[Source records]
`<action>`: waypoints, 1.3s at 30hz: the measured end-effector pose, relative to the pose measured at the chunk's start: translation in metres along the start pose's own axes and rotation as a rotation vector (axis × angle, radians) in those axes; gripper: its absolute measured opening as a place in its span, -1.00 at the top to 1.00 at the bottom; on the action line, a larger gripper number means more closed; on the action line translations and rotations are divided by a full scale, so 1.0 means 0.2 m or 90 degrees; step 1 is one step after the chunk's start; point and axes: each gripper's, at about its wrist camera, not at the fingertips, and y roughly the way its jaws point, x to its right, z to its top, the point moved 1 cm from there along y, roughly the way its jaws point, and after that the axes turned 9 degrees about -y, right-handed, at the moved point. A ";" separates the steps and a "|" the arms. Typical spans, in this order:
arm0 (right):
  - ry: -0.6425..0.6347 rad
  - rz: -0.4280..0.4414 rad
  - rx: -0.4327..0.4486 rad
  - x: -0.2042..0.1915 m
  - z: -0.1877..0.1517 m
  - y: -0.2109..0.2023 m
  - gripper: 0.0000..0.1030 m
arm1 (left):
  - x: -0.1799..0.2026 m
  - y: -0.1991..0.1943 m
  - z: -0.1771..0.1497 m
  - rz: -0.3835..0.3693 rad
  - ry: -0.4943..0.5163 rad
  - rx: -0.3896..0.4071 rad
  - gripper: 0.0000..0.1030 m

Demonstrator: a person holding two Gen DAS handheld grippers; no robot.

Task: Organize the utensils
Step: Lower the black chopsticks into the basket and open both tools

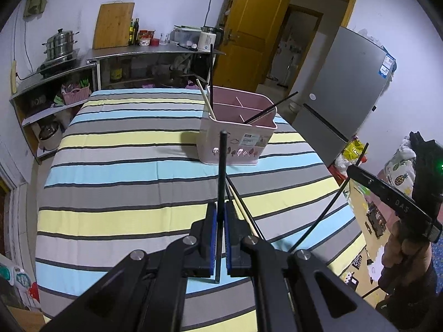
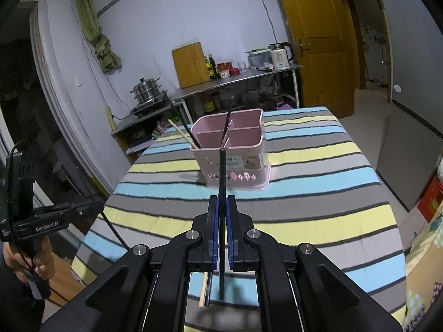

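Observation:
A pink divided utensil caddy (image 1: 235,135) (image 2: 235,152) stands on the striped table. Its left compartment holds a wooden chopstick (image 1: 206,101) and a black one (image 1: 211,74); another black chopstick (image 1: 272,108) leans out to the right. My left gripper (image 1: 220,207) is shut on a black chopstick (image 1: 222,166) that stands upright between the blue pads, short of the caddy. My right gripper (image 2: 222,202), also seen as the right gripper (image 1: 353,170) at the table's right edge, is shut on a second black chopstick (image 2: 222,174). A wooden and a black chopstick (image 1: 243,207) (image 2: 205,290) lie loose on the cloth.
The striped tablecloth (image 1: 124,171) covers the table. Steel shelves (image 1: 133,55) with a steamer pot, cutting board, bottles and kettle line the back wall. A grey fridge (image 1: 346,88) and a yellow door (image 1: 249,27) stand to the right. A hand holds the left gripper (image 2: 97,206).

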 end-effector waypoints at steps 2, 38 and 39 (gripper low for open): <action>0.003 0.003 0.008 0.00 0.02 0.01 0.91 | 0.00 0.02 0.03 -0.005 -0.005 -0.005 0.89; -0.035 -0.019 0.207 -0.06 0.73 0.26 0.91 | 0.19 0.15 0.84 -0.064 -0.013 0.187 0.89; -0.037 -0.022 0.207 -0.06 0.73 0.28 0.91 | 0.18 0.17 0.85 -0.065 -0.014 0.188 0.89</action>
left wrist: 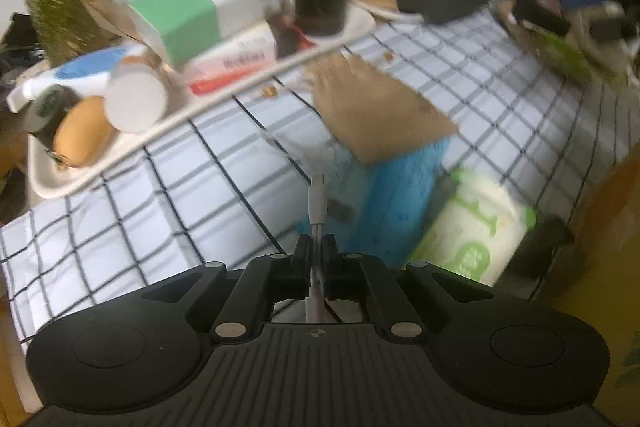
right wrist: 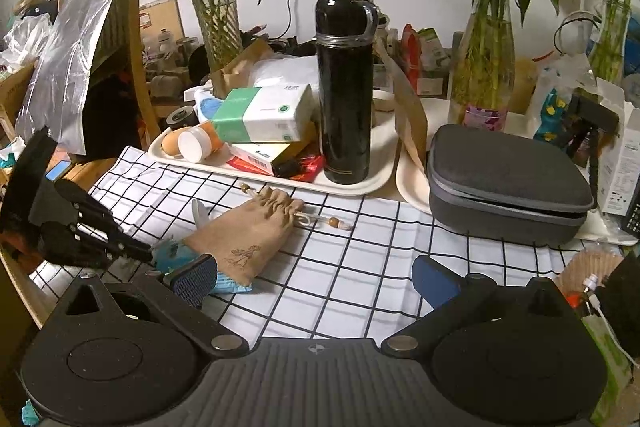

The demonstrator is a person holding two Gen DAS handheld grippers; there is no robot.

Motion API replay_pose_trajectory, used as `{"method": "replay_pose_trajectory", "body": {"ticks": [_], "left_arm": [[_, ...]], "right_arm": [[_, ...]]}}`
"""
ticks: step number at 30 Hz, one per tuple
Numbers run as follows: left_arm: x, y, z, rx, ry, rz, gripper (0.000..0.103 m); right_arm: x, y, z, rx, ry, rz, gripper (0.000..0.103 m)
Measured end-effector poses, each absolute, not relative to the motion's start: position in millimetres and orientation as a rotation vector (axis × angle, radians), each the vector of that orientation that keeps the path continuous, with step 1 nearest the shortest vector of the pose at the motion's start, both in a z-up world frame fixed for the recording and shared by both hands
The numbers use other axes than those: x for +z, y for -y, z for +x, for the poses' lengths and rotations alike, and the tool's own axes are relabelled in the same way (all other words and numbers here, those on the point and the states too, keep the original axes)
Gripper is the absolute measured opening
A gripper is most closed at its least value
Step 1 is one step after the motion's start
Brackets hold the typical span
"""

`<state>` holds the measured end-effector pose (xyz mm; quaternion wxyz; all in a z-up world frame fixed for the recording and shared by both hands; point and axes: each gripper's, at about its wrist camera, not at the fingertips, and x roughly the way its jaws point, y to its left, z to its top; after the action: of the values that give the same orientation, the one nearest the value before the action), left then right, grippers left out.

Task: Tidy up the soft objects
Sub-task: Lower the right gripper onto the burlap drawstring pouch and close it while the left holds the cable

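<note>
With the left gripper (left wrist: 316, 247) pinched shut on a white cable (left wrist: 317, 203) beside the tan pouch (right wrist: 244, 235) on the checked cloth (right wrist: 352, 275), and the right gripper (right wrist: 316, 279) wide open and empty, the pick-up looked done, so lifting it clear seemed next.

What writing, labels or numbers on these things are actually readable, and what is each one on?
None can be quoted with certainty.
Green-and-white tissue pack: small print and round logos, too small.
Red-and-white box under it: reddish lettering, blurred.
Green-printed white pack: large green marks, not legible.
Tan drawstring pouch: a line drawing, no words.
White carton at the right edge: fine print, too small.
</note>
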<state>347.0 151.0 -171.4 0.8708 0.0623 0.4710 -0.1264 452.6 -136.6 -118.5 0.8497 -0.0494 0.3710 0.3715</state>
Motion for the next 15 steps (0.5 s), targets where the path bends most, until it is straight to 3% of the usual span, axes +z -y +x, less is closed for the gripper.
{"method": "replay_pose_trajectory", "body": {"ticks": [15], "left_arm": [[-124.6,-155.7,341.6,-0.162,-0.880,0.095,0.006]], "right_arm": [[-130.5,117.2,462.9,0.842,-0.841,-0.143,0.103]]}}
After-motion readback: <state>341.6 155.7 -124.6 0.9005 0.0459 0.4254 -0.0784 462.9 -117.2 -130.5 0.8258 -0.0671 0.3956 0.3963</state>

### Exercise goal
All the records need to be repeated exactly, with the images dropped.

### Solution below
`<action>`: waypoints, 1.3s at 30hz: the measured end-effector pose, relative to the pose measured at the chunk's start: translation in metres along the start pose's own axes and rotation as a rotation vector (axis × angle, radians) in those axes; gripper: its absolute measured opening as a place in its span, -1.00 at the top to 1.00 at the bottom; on the action line, a larger gripper number means more closed; on the action line translations and rotations are divided by a full scale, so 1.0 means 0.2 m or 90 degrees; step 1 is one step after the chunk's start; point and axes: each gripper's, at about its wrist camera, not at the fingertips, and y roughly the way its jaws point, x to its right, z to its top, the point moved 1 cm from there along y, roughly the way its jaws point, and after that the axes turned 9 degrees about -y, right-handed, at the moved point. A ";" separates the steps and a "|" the arms. Typical spans, in this order:
arm0 (right):
  - ry: -0.6425..0.6347 rad
  - rz: -0.4280..0.4414 rad
  - rx: -0.4327..0.4486 rad
  - x: -0.2042..0.1915 m
  - z: -0.1877..0.1517 m
  - y: -0.2109..0.2023 m
  - gripper: 0.0000..0.1030 m
arm1 (left):
  - x: -0.1799..0.2026 m
  - y: -0.1991..0.1943 m
  - z: -0.1771..0.1497 m
  - rz: -0.3835..0.3693 rad
  - ry: -0.4943..0.5163 rad
  - rx: -0.3896..0.4071 rad
  - gripper: 0.0000..0.1030 m

Demonstrator: a person holding two Gen DAS handheld grippers; no robot.

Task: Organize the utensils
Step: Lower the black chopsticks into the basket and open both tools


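Observation:
A pink divided utensil caddy (image 1: 235,135) (image 2: 235,152) stands on the striped table. Its left compartment holds a wooden chopstick (image 1: 206,101) and a black one (image 1: 211,74); another black chopstick (image 1: 272,108) leans out to the right. My left gripper (image 1: 220,207) is shut on a black chopstick (image 1: 222,166) that stands upright between the blue pads, short of the caddy. My right gripper (image 2: 222,202), also seen as the right gripper (image 1: 353,170) at the table's right edge, is shut on a second black chopstick (image 2: 222,174). A wooden and a black chopstick (image 1: 243,207) (image 2: 205,290) lie loose on the cloth.
The striped tablecloth (image 1: 124,171) covers the table. Steel shelves (image 1: 133,55) with a steamer pot, cutting board, bottles and kettle line the back wall. A grey fridge (image 1: 346,88) and a yellow door (image 1: 249,27) stand to the right. A hand holds the left gripper (image 2: 97,206).
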
 end-effector waypoints at steps 2, 38 and 39 (gripper low for open): <action>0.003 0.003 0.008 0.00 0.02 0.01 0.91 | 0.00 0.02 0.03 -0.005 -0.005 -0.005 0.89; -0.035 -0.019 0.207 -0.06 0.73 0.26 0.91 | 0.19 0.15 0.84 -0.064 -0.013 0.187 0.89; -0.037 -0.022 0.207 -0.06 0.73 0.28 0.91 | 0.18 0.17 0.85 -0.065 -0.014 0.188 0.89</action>
left wrist: 
right wrist: 

The demonstrator is a person holding two Gen DAS handheld grippers; there is no robot.

Motion API replay_pose_trajectory, used as `{"method": "replay_pose_trajectory", "body": {"ticks": [_], "left_arm": [[_, ...]], "right_arm": [[_, ...]]}}`
"""
ticks: step number at 30 Hz, one per tuple
Numbers run as follows: left_arm: x, y, z, rx, ry, rz, gripper (0.000..0.103 m); right_arm: x, y, z, rx, ry, rz, gripper (0.000..0.103 m)
Measured end-effector poses, each absolute, not relative to the motion's start: position in millimetres and orientation as a rotation vector (axis × angle, radians), each the vector of that orientation that keeps the path continuous, with step 1 nearest the shortest vector of the pose at the motion's start, both in a z-up world frame fixed for the recording and shared by both hands
The numbers use other axes than those: x for +z, y for -y, z for +x, for the poses' lengths and rotations alike, and the tool's own axes are relabelled in the same way (all other words and numbers here, those on the point and the states too, keep the original axes)
Gripper is the absolute measured opening
A gripper is most closed at its least value
Step 1 is one step after the motion's start
Brackets hold the typical span
"""

`<state>` holds the measured end-effector pose (xyz mm; quaternion wxyz; all in a z-up world frame fixed for the recording and shared by both hands; point and axes: each gripper's, at about its wrist camera, not at the fingertips, and x roughly the way its jaws point, y to its left, z to its top; after the action: of the values that give the same orientation, the one nearest the value before the action), left then right, grippers left out.

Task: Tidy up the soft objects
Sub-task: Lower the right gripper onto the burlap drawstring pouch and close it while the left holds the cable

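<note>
With the left gripper (left wrist: 316, 247) pinched shut on a white cable (left wrist: 317, 203) beside the tan pouch (right wrist: 244, 235) on the checked cloth (right wrist: 352, 275), and the right gripper (right wrist: 316, 279) wide open and empty, the pick-up looked done, so lifting it clear seemed next.

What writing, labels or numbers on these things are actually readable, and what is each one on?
None can be quoted with certainty.
Green-and-white tissue pack: small print and round logos, too small.
Red-and-white box under it: reddish lettering, blurred.
Green-printed white pack: large green marks, not legible.
Tan drawstring pouch: a line drawing, no words.
White carton at the right edge: fine print, too small.
</note>
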<state>347.0 151.0 -171.4 0.8708 0.0623 0.4710 -0.1264 452.6 -136.6 -118.5 0.8497 -0.0494 0.3710 0.3715</state>
Motion for the next 15 steps (0.5 s), targets where the path bends most, until it is straight to 3% of the usual span, axes +z -y +x, less is closed for the gripper.
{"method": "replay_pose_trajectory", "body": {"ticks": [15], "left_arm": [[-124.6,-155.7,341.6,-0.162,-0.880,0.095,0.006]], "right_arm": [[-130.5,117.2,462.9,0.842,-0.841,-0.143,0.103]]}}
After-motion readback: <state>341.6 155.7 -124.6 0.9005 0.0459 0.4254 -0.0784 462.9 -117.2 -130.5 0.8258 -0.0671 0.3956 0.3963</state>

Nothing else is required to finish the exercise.